— Problem statement —
From the data that follows, copy every line holding the string "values".

— Material provided —

+++++

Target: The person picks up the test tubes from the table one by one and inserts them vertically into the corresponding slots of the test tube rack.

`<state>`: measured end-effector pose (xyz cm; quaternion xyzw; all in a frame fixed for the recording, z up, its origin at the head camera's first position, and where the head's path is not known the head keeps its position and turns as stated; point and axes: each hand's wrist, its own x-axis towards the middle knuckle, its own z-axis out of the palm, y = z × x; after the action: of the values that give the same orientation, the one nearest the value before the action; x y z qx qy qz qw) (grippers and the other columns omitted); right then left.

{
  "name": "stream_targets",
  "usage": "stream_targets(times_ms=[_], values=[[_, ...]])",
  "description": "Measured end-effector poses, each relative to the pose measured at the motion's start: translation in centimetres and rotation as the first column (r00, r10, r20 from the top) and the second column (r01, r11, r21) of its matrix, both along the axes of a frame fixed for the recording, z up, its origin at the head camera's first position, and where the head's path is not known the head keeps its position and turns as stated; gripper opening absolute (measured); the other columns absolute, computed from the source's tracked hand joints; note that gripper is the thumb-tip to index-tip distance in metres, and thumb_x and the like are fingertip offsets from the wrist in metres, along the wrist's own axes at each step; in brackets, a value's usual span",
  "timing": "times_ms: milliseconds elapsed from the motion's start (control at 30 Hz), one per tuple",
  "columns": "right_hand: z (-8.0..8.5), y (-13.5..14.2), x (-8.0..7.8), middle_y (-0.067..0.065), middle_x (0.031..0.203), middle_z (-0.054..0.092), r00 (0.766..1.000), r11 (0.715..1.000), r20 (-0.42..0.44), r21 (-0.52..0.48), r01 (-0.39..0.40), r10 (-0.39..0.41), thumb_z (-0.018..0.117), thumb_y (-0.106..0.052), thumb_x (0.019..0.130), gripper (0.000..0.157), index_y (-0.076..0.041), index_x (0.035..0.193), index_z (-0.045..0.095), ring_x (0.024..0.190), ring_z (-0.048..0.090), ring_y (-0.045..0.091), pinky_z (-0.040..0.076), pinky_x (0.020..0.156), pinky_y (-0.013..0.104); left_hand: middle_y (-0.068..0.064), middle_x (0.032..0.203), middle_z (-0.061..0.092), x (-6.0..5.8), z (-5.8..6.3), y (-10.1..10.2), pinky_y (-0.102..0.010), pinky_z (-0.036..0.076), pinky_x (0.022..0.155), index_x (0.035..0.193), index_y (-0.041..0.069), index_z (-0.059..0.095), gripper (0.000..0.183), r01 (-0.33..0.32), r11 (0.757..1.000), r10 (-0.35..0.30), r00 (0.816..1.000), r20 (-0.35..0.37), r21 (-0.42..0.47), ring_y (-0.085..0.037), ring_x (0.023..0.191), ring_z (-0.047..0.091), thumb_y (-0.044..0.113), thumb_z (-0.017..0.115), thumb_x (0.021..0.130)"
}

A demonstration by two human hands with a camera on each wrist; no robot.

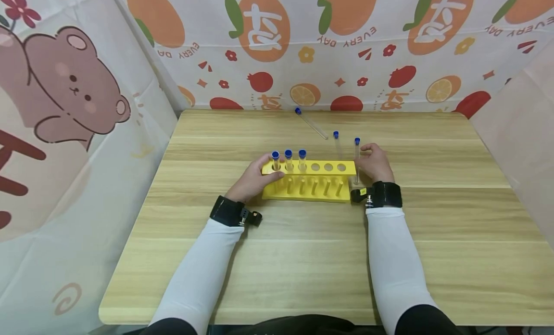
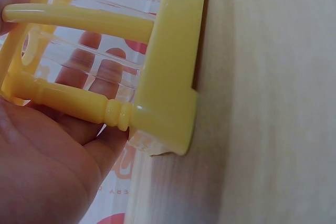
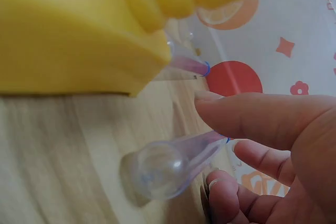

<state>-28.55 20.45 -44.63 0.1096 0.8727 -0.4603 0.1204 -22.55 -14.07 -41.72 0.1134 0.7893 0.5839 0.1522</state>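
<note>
A yellow test tube rack (image 1: 309, 167) stands on the table, with three blue-capped tubes (image 1: 288, 154) in its left holes. My left hand (image 1: 255, 177) grips the rack's left end, thumb in front and fingers behind. In the left wrist view, those fingers (image 2: 107, 72) show through the clear tubes, beside the yellow end post (image 2: 79, 100). Just past the rack's right end lies a loose capped test tube (image 1: 357, 161). Around it my right hand (image 1: 375, 162) spreads, thumb (image 3: 247, 116) and fingers parted beside the tube's clear body (image 3: 165, 169) in the right wrist view.
Two more loose capped tubes lie behind the rack: one slanted tube (image 1: 312, 123) near the table's back edge and another tube (image 1: 336, 141) closer in. The wooden table (image 1: 303, 267) meets a fruit-printed cloth (image 1: 303, 60) at the back. A bear-printed cloth (image 1: 78, 89) hangs at left.
</note>
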Motion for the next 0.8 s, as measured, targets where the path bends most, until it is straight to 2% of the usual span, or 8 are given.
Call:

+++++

— Reply —
`<state>`: measured end-effector pose (xyz cm; quaternion xyzw; all in a frame fixed for the recording, z up, its origin at the head camera's first position, and where the head's path is not known the head keeps its position and turns as stated; point and axes: each hand's wrist, its own x-axis towards the middle knuckle, its own z-axis out of the palm, y = z × x; after the action: of the values that give the same orientation, the one nearest the value before the action; x y z qx qy qz qw) (grippers and the other columns omitted); right then left.
  "usage": "stream_targets(times_ms=[_], values=[[_, ...]])",

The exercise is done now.